11-Sur la proposition de loi sénatoriale Duplomb-Ménoville :

Cette proposition de loi a déjà recueillie plus de 180 signatures au Sénat, alors que le chef de file des Ecologistes l’a qualifiée de « régressive ». Selon lui, elle irait « à l’inverse de ce qu’il faudrait faire ». Est contenue dans cette PPL : la réautorisation de certains néonicotinoïdes, l’assouplissement des normes des bâtiments d’élevage (ICPE), la facilitation de la construction d’ouvrages de stockage de l’eau, la modification de l’article L213-8 du Code de l’environnement relatif aux compositions des comités de bassin. Sur ce dernier point, il a été exprimé le souhait d’une plus grande représentation des usagers économiques de l’eau, notamment des agriculteurs.

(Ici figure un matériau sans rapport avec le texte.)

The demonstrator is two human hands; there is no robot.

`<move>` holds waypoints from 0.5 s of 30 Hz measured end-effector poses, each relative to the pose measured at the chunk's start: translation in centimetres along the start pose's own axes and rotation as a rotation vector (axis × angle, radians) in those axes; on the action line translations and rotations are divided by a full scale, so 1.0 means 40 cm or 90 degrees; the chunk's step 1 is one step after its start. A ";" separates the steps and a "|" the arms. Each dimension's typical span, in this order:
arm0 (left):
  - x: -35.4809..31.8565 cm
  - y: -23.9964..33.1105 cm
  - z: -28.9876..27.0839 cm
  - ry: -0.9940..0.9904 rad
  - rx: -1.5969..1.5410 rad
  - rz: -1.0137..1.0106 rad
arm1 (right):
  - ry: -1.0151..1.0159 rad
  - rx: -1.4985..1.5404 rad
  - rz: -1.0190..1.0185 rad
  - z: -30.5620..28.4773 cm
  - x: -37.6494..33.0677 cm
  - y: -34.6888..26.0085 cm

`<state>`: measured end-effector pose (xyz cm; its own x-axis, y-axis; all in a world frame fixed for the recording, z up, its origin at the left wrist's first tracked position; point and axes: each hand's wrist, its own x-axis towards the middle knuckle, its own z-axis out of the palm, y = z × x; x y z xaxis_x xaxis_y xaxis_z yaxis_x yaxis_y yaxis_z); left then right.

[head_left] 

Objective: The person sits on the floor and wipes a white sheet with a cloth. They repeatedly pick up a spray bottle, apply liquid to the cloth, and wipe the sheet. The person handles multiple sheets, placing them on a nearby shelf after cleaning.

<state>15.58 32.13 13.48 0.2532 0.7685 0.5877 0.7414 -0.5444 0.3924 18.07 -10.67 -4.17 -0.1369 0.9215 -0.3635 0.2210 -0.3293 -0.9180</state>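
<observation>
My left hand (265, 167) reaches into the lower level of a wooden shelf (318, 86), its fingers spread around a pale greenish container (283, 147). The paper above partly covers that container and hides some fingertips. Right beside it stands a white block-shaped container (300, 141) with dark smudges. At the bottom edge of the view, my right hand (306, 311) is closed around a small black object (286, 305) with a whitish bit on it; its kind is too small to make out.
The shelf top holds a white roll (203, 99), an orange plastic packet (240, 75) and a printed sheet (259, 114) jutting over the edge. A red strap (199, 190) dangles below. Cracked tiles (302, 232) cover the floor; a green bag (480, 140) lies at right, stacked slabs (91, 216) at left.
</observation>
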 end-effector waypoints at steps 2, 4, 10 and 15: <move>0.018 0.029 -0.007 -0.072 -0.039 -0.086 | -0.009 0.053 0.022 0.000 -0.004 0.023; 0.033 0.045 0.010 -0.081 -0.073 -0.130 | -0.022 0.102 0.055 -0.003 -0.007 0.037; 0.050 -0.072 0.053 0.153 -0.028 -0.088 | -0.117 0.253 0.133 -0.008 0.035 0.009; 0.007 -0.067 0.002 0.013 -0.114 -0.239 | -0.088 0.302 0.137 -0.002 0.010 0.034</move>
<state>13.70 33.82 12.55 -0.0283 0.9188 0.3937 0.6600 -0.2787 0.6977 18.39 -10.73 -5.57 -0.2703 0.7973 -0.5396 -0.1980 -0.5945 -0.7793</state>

La ministre de l’Agriculture a qualifié ce texte de « complémentaire » au projet de loi « d’orientation pour la souveraineté alimentaire et agricole et le renouvellement des générations en agriculture, », qui sera examiné au Sénat le 13 janvier.

12-Emission « Sur le Front » diffusée le 25 novembre 2024 :

Cette émission a révélé un scandale sanitaire, et une politique antidémocratique et dangereuse pour la santé des Français.

Il est nécessaire de poser le contexte.

Le chlorothalonil est un pesticide interdit en France depuis plusieurs années, en raison de sa cancérogénicité. Des résidus sont aujourd’hui présents dans l’eau, du fait de son ancienne utilisation par les agriculteurs. En 2020, si la limite de 0,1 microgramme/litre de chlorothalonil était dépassé, alors l’eau était déclarée non conforme.

Une étude française de 2023 a cependant révélé qu’un tiers des puits français dépassait cette limite. Au lieu de fermer ces puits, comme nos voisins suisses, la France a changé sa règlementation en augmentant le seuil à 0,9 microgrammes/litre, en mai 2024, suite à un avis de l’ANSES, ci-joint.

AVIS de l’Anses relatif à l’examen du classement de la pertinence pour le métabolite R417888 du chlorothalonil et au réexamen du classement de la pertinence pour le métabolite R471811 du chlorothalonil dans les eaux destinées à la consommation humaine

Selon cet avis, le chlorotalonyl dissous dans l’eau ne serait pas cancérigène. Mais, une experte sur ce sujet, a dévoilé dans l’émission, que cet avis se fondait sur une étude réalisé par Syngenta, le fabricant du chlorothalonil.

Le relèvement de ces seuils a notamment permis la réouverture de certains points de captage, ainsi que la réautorisation de la vente de « La Fiée des lois ».

Concernant un autre composant chimique, le perchlorate, l’enquête révèle que sa présence au sein de l’eau d’alimentation n’est pas toujours signalé dans les rapports de l’ARS. En effet, elles ne sont pas recherchés en routine par les agences. Pourtant, le perchlorate peut induire une diminution dans la synthèse des hormones thyroïdiennes, et représente donc un risque pour les femmes enceintes, les fœtus et les nourrissons.